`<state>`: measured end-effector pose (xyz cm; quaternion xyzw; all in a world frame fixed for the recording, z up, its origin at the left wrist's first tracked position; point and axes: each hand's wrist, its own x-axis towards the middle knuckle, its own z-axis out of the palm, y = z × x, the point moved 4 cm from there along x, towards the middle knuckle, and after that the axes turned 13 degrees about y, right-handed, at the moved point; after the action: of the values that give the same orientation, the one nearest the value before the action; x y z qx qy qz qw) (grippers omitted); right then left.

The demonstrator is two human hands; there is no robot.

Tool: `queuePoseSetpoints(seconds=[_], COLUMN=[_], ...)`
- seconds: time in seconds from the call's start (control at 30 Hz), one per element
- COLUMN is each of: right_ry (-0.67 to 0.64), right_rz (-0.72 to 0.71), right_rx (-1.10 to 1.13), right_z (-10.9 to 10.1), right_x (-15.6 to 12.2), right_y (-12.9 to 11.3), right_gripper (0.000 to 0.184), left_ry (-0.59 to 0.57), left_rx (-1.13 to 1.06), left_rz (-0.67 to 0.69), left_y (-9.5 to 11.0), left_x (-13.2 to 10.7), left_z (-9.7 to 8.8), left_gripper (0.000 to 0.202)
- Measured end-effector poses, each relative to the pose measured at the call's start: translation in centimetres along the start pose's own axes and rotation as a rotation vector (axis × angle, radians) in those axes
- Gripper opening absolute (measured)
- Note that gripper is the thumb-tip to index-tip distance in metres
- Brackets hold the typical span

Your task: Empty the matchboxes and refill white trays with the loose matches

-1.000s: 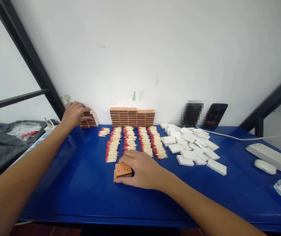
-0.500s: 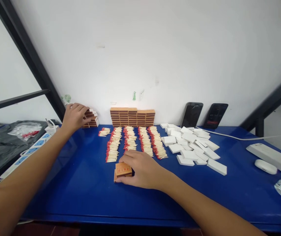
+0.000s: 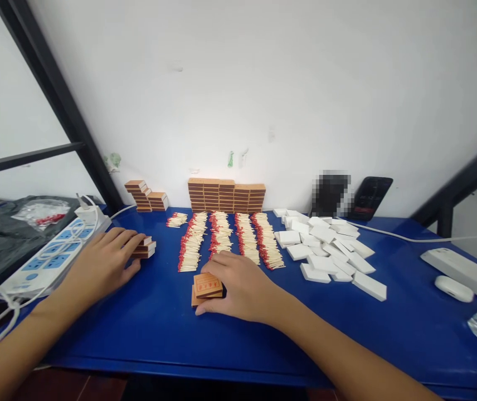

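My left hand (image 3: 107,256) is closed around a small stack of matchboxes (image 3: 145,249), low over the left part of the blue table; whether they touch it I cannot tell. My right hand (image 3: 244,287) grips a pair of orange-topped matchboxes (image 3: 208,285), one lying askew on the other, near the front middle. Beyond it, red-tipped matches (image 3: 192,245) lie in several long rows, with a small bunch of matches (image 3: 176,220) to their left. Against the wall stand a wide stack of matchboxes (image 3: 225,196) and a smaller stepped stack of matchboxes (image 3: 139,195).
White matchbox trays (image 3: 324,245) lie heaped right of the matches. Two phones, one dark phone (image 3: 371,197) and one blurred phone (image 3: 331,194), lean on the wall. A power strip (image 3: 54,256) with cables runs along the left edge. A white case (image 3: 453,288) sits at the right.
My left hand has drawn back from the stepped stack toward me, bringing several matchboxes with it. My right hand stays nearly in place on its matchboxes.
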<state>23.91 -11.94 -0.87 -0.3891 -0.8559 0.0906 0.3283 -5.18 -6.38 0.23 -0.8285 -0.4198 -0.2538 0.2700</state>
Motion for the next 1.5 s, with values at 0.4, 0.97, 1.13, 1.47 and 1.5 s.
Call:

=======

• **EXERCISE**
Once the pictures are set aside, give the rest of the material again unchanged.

• **THE ANSWER**
`<state>`: measured end-effector pose (xyz cm; quaternion xyzw; all in a world frame fixed for the recording, z up, its origin at the left wrist's first tracked position; point and axes: each hand's wrist, its own x-axis towards the middle knuckle, its own z-axis out of the palm, y = z × x, the point moved 4 cm from there along x, towards the middle knuckle, and after that the axes turned 13 degrees about y, right-handed, at the moved point; after the action: of the values that give the same orientation, the one nearest the value before the action; x y z qx qy qz qw) (grippers omitted); right then left.

The demonstrator is two human hands; there is no robot.

Tool: `queuePoseSetpoints(seconds=[_], COLUMN=[_], ...)`
- seconds: time in seconds from the call's start (control at 30 Hz), one per element
- COLUMN is each of: right_ry (-0.67 to 0.64), right_rz (-0.72 to 0.71), right_rx (-1.10 to 1.13), right_z (-10.9 to 10.1), right_x (-15.6 to 12.2), right_y (-12.9 to 11.3), right_gripper (0.000 to 0.184), left_ry (-0.59 to 0.57), left_rx (-1.13 to 1.06), left_rz (-0.67 to 0.69), left_y (-9.5 to 11.0), left_x (-13.2 to 10.7), left_z (-9.7 to 8.8), left_gripper (0.000 to 0.202)
- Measured end-effector poses, each relative to the pose measured at the call's start: translation in centimetres along the start pose's own axes and rotation as a rotation vector (axis × angle, radians) in those axes
- Gripper opening absolute (measured)
- Note that gripper is the thumb-tip to index-tip distance in metres
- Brackets hold the typical span

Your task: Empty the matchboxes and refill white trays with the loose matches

-1.000s: 
-0.500s: 
+0.000s: 

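My left hand (image 3: 107,256) is closed around a small stack of matchboxes (image 3: 145,249), low over the left part of the blue table; whether they touch it I cannot tell. My right hand (image 3: 244,287) grips a pair of orange-topped matchboxes (image 3: 208,285), one lying askew on the other, near the front middle. Beyond it, red-tipped matches (image 3: 192,245) lie in several long rows, with a small bunch of matches (image 3: 176,220) to their left. Against the wall stand a wide stack of matchboxes (image 3: 225,196) and a smaller stepped stack of matchboxes (image 3: 139,195).
White matchbox trays (image 3: 324,245) lie heaped right of the matches. Two phones, one dark phone (image 3: 371,197) and one blurred phone (image 3: 331,194), lean on the wall. A power strip (image 3: 54,256) with cables runs along the left edge. A white case (image 3: 453,288) sits at the right.
My left hand has drawn back from the stepped stack toward me, bringing several matchboxes with it. My right hand stays nearly in place on its matchboxes.
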<state>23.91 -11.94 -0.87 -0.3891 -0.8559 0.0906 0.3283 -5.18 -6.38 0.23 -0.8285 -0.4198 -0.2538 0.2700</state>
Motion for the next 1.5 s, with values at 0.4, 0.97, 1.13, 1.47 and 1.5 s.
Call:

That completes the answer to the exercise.